Revue catholique
De entre los apóstoles Jesucristo escogió uno para ser su lugarteniente en la tierra, el único jefe visible de todos los fieles, el fundamento y sostén de la Iglesia. Este es san Pedro. El lo revistió con la plenitud de los tres poderes que hemos visto depositar en el seno de la sociedad espiritual: él le confió el supremo sacerdocio", la suprema autoridad doctrinal, la realeza una e indivisible y de este modo instituyć la Iglesia en el principio de la monarquía simple. Sobre Pedro, como sobre un fundamento único, Jesucristo estableció su reino; los apóstoles son también piedras fundamentales secundarias superpuestas en la Roca básica, única de la primacía.
El divino Maestro ha colocado este poder monárquico a la cabeza de su Iglesia para fundar y mantener la unidad que, según hemos visto, es el carácter divino y la forma esencial de la sociedad cristiana.

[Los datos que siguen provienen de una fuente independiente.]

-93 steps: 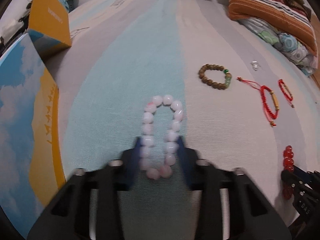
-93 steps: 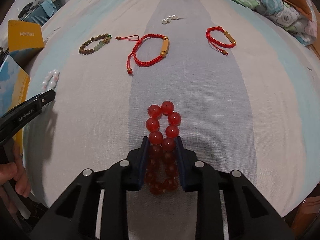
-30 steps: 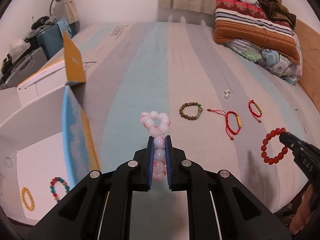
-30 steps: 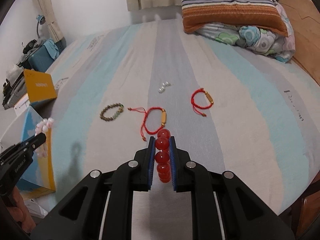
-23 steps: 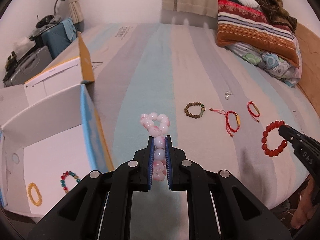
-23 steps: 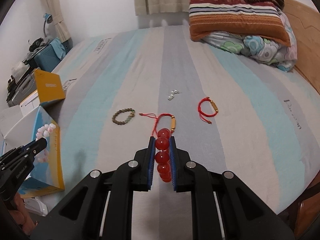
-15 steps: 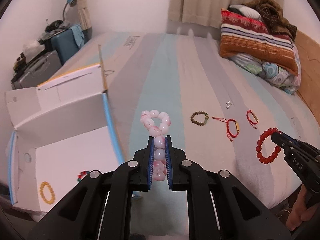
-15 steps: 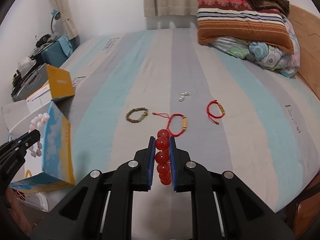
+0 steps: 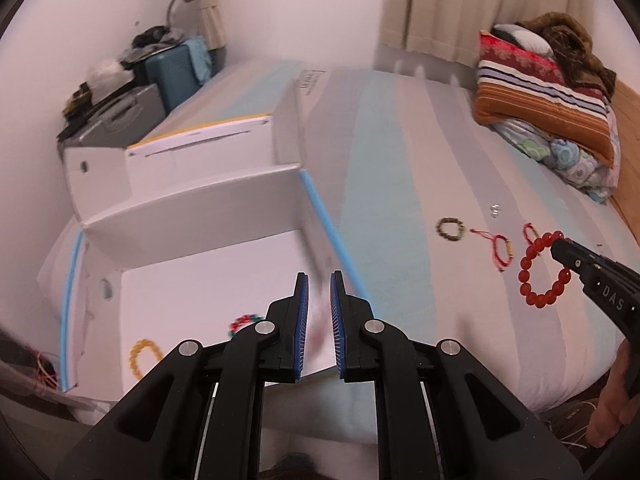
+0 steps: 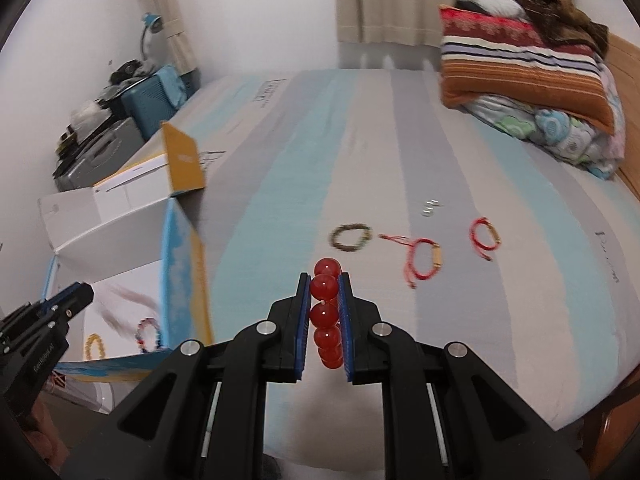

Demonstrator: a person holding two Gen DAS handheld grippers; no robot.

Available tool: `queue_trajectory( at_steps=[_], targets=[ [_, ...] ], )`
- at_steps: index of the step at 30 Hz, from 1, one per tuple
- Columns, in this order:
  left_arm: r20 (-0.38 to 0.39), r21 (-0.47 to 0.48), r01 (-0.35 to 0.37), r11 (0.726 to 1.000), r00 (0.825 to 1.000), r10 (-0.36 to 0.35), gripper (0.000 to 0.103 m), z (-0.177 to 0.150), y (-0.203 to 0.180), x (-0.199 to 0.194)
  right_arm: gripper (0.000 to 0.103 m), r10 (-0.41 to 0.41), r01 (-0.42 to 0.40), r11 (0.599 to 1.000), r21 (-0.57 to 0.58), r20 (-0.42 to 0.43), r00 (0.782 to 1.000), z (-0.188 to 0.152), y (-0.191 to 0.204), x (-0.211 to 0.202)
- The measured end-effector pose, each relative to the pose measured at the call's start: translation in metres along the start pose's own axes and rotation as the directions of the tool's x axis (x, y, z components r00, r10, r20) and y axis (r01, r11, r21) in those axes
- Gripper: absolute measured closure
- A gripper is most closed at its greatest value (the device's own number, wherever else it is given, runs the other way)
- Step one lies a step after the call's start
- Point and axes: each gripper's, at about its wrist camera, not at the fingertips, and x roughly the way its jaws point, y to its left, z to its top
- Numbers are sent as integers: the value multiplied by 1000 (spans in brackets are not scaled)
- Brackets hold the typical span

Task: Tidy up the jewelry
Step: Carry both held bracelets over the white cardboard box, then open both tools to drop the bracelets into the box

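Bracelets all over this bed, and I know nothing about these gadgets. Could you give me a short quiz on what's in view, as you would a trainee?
1. True or false: the right gripper has its jaws shut on a red bead bracelet.
2. How many bracelets lie loose on the bed? A) one B) three C) six
3. Fill in: the yellow bracelet lies inside the open ____.

Key
1. True.
2. B: a brown bead bracelet, a big red cord bracelet and a small red cord bracelet.
3. box.
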Motion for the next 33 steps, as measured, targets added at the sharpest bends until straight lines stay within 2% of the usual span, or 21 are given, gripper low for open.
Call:
queue_trajectory(
  at_steps=[10, 18, 26, 33],
  targets=[
    [2, -83, -50, 995, 999, 50, 93, 0, 68, -14, 90, 71, -70, 993, -90, 4, 997, 13, 77, 0],
    [-2, -130, -95, 987, 995, 96, 93, -7, 115, -27, 90, 155, -155, 975, -158, -16, 988, 7, 136, -1],
    [-40, -174, -131, 976, 991, 126, 93, -27, 155, -20, 90, 232, -248, 948, -200, -97, 968, -10, 187, 21],
    [-85, -202, -159, 966, 986, 144, 93, -40, 180, -3, 90, 229, -266, 937, -226, -174, 958, -27, 215, 52]
  ],
)
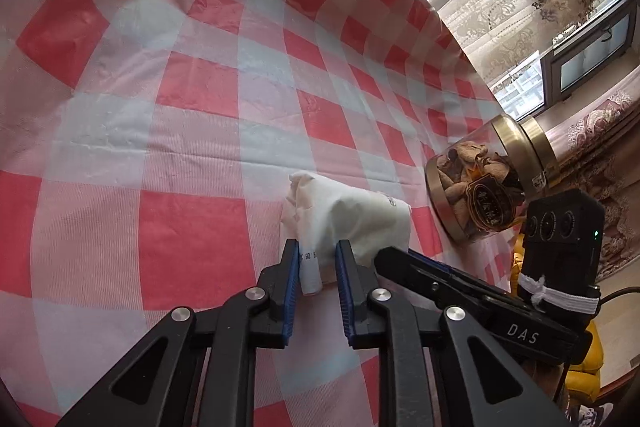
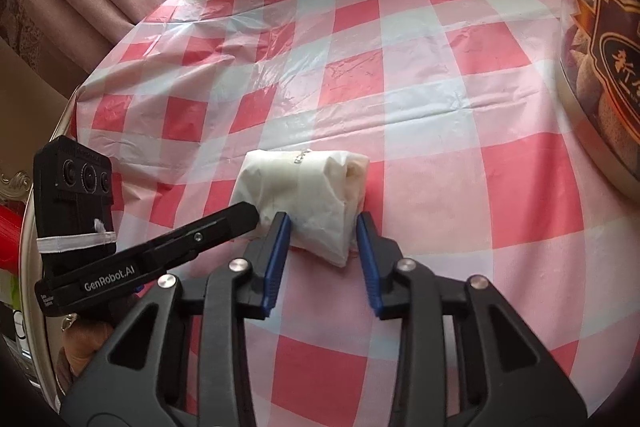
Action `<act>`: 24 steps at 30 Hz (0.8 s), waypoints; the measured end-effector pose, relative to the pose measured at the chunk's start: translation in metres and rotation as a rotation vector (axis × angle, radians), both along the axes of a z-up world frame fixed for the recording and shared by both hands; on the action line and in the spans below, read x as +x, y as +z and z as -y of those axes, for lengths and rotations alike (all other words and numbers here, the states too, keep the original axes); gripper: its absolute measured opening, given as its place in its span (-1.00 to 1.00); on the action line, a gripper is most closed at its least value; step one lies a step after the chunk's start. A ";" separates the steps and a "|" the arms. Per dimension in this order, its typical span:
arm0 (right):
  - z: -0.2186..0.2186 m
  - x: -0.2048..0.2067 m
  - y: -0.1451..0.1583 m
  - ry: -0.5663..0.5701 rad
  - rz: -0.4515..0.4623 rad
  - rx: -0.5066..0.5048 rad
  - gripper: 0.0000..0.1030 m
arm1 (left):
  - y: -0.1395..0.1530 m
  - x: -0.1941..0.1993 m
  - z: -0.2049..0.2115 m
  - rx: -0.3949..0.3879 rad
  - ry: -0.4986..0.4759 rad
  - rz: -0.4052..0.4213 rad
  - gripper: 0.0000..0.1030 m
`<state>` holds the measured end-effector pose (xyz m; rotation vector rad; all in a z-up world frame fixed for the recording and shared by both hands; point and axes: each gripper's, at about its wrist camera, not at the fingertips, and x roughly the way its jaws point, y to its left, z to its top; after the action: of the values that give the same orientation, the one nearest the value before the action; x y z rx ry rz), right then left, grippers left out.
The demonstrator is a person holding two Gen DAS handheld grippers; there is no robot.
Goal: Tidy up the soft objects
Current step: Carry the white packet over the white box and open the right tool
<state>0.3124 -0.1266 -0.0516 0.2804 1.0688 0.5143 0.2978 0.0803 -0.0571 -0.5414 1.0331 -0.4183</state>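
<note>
**Soft white packet, a gripper at each end**

A white packet [image 1: 348, 215], wrapped in thin crinkled plastic film, lies on the table [image 2: 460, 131] under a red-and-white check cloth, near the front edge and left of a jar [image 1: 480, 183] lying on its side.

The left gripper [image 1: 318, 259] has its jaws around the packet's flat sealed end flap; they stand narrow, yet a small gap shows on each side of the flap, so they look released rather than clenched. The right gripper [image 2: 322, 231] straddles the packet's near corner, its jaws set wider; the left pad lies against the film, the right one just clear of it, so no firm grasp yet.

The packet looks light and yielding: the film is puckered and folded at the ends, and the body bulges like soft padding. It will likely squash and sag rather than resist, and the glossy film may slip. The sealed flap gives a thin, flat hold; the thicker body gives a surer one, taken gently across its width.
</note>
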 end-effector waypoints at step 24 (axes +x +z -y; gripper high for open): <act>0.030 -0.077 0.025 0.102 0.075 -0.086 -0.42 | 0.028 -0.087 0.046 0.148 0.007 0.069 -0.84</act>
<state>0.2354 -0.1563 -0.0270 0.1307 1.0331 0.5645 0.2109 0.0341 -0.0290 -0.3962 0.9865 -0.3488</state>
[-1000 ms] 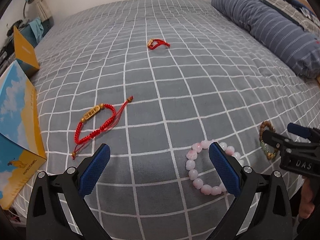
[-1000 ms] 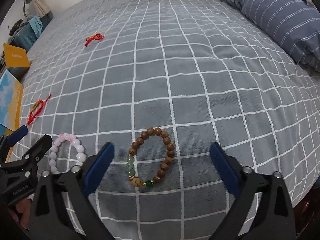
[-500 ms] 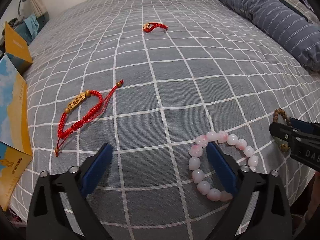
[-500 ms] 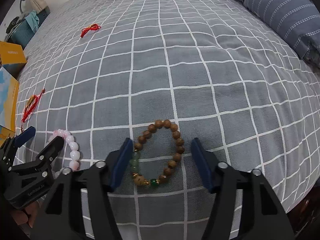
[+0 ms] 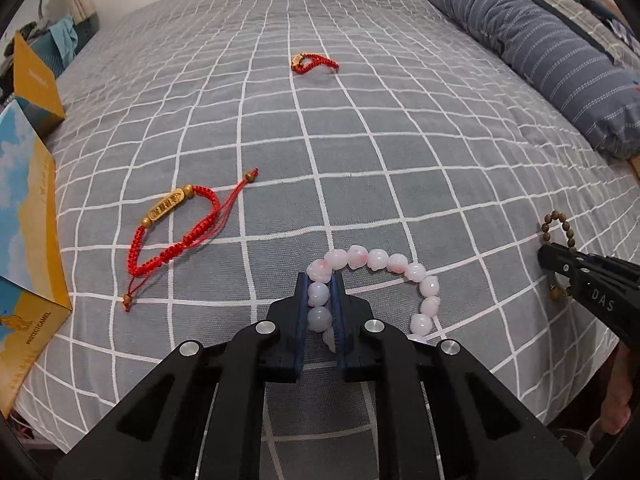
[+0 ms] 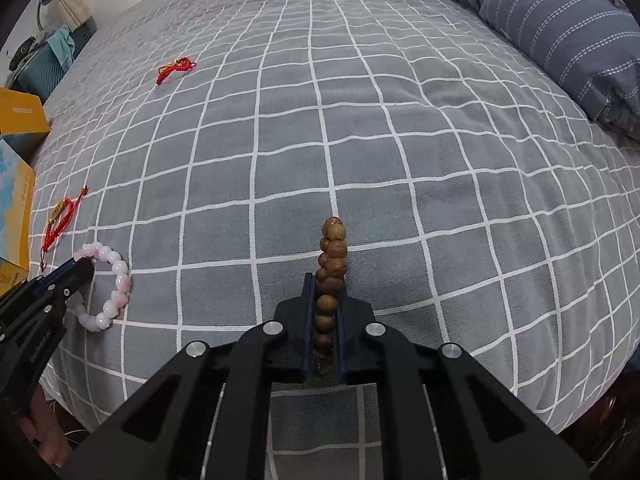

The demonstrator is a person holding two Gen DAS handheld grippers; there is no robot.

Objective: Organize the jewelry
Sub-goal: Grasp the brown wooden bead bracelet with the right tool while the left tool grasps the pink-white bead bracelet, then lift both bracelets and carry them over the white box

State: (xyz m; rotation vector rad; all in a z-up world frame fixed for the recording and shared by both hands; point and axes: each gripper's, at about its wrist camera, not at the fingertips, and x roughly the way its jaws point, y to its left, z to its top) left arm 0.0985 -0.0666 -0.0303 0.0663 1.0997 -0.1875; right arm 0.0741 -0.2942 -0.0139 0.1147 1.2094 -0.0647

La unidad y la conservación de la Iglesia establecida por y encima de esta unidad, tal es el objeto de las insignes prerrogativas otorgadas a san Pedro y a sus sucesores en su sede episcopal de Roma. Esto es lo que los santos Padres, con tanto interés se dedican a hacer resaltar y a exaltar. Una Ecclesia, dijo san Cipriano, a Cristo Domino super Petrum origine unitatis et ratione fundata. Para realizar esta sublime finalidad es necesario que cada fiel, cada obispo, cada Iglesia, que todos los fieles, todos los obispos y todas las iglesias permanezcan en comunión universal con el jefe, centro y base de esta unidad. Por consiguiente, la Iglesia, toda entera, está subordinada al augusto poder del monarca, y este poder necesariamente comprende todas las prerrogativas de una verdadera soberanía, una e indivisible. Esta es la idea que dan de la primacía del obispo de Roma los textos sagrados y los testigos de la tradición, a la par que las definiciones de los concilios.
La unidad que el Cristo quiso dar a su Iglesia otorgando a Pedro una dignidad y un poder tan particulares, en resumen es una unión de corazones por la caridad y una unión de inteligencias por la fe: la unidad en el gobierno y la unidad en la doctrina. La primera previene el cisma y la segunda la herejía; ésta implica, pues y como necesaria consecuencia de la primacía, la infalibilidad doctrinal del soberano Pontífice. Si, efectivamente, el obispo de Roma estuviese sujeto a error en los actos destinados a mantener la unidad de las creencias dogmáticas y morales, podría arrastrar a los fieles a adherirse a su error; lo cual repugna.